Le contrôle financier exercé par six grands groupes sur le secteur de la biologie médicale

Le contrôle financier exercé par six grands groupes sur le secteur de la biologie médicale

Autrefois majoritairement indépendants, les laboratoires d’analyse sont peu à peu tombés dans le giron de grands groupes, qui ont profité des évolutions législatives du secteur voulues par les pouvoirs publics à des fins d’économies.

En l’espace de quinze ans, le secteur de la médecine libérale a fait l’objet d’un mouvement de concentration inédit. En 1980, la France comptait plus de 4 000 sociétés de laboratoires de biologie médicale de ville, contre moins de 400 en 2021. Entre-temps, des grands groupes privés, adossés à des fonds d’investissement, ont racheté leurs laboratoires à des médecins biologistes et fusionné les structures. Six groupes détenaient 61 % de la biologie médicale de ville en 2021 : Unilabs, Biogroup, Cerba Healthcare, Inovie, Synlab, Eurofins. Désormais, ils en posséderaient « plus des deux tiers », selon l’estimation du directeur général de la Caisse nationale de l’assurance-maladie, Thomas Fatôme, en juillet 2023.

Comment en sommes-nous arrivés là ? « On a cassé les indépendants, on leur a mis la pression sur les tarifs, avec en même temps des normes de qualité très lourdes à respecter », accuse Lionel Barrand, biologiste libéral et président du syndicat national Les Biologistes médicaux.
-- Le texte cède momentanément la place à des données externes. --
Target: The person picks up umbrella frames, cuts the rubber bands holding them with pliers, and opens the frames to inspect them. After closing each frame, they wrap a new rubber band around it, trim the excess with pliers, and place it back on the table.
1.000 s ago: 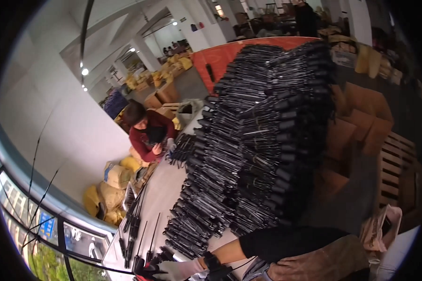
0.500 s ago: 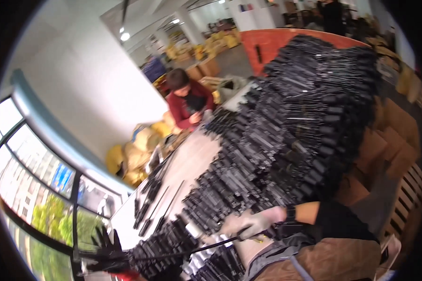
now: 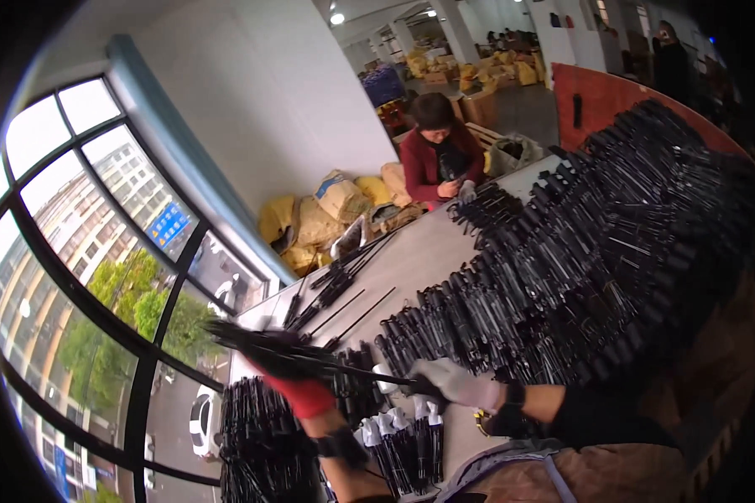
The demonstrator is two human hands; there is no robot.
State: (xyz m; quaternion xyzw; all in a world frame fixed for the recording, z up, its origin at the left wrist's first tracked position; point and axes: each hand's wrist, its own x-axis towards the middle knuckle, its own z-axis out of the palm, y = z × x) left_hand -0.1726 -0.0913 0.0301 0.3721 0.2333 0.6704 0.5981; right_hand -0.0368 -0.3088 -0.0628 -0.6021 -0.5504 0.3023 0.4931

Beaucoup ont eu peur et préféré vendre plutôt que risquer la faillite, en profitant des gros chèques qui s’offraient pour les racheter. L’État a jeté la biologie dans les bras des investisseurs. »

Jusqu’à la fin des années 1980, les cabinets de biologie médicale étaient en effet détenus par des biologistes propriétaires de leur outil de travail, qui géraient des équipes restreintes. Le métier était très rentable, porté par une forte demande et des gains de productivité dopés par l’automatisation croissante des techniques d’analyse.

A partir des années 1990, les pouvoirs publics, qui cherchent à réduire les dépenses par le biais d’économies d’échelle, encouragent la profession à se regrouper pour former des entités de plus grande taille, exploitant jusqu’à cinq laboratoires. Pour en faciliter le financement, la loi autorise des investisseurs extérieurs, non-biologistes, à acquérir jusqu’à 25 % du capital des sociétés ainsi formées : les sociétés d’exercice libéral. La majorité devant être détenue par des biologistes y exerçant.

Mastodontes financiers

Si les regroupements restent modestes la décennie suivante, le modèle bascule pour de bon en 2001, à la faveur d’une brèche juridique dans laquelle s’engouffrent les fonds d’investissement. La loi Murcef de 2001 autorise des regroupements plus larges, permettant à des biologistes qui n’exercent pas dans la société d’exercice libéral d’y être majoritaires. Des fonds financiers vont alors user des possibilités offertes par le droit européen pour prendre des participations majoritaires dans des cabinets français par des sociétés de biologie étrangères, constituant ainsi de très grandes chaînes de laboratoires.

Cette concentration financière a des conséquences sur le secteur de la biologie médicale. En effet, les grands groupes, en recherchant avant tout la rentabilité, peuvent influencer les pratiques médicales et la qualité des analyses. Les objectifs commerciaux et la pression exercée sur les tarifs peuvent amener les laboratoires à privilégier certains actes médicaux au détriment d’autres, ou à réduire la qualité du service. De plus, les groupes financiers internationaux peuvent avoir peu d’intérêt pour les spécificités locales et les besoins des patients.

Face à cette situation, certains professionnels de la biologie médicale et syndicats dénoncent cette concentration et appellent à une régulation plus stricte du secteur. Ils mettent en avant la nécessité de préserver l’indépendance des biologistes et de garantir la qualité des analyses médicales.

En conclusion, le contrôle financier exercé par six grands groupes sur le secteur de la biologie médicale a considérablement modifié le paysage de cette profession. Si cette concentration a permis des économies d’échelle, elle soulève également des questions sur la qualité des soins et la prédominance des intérêts financiers. Il est essentiel de trouver un équilibre entre les impératifs économiques et les enjeux de santé publique pour garantir l’accès à des analyses médicales de qualité pour tous les patients.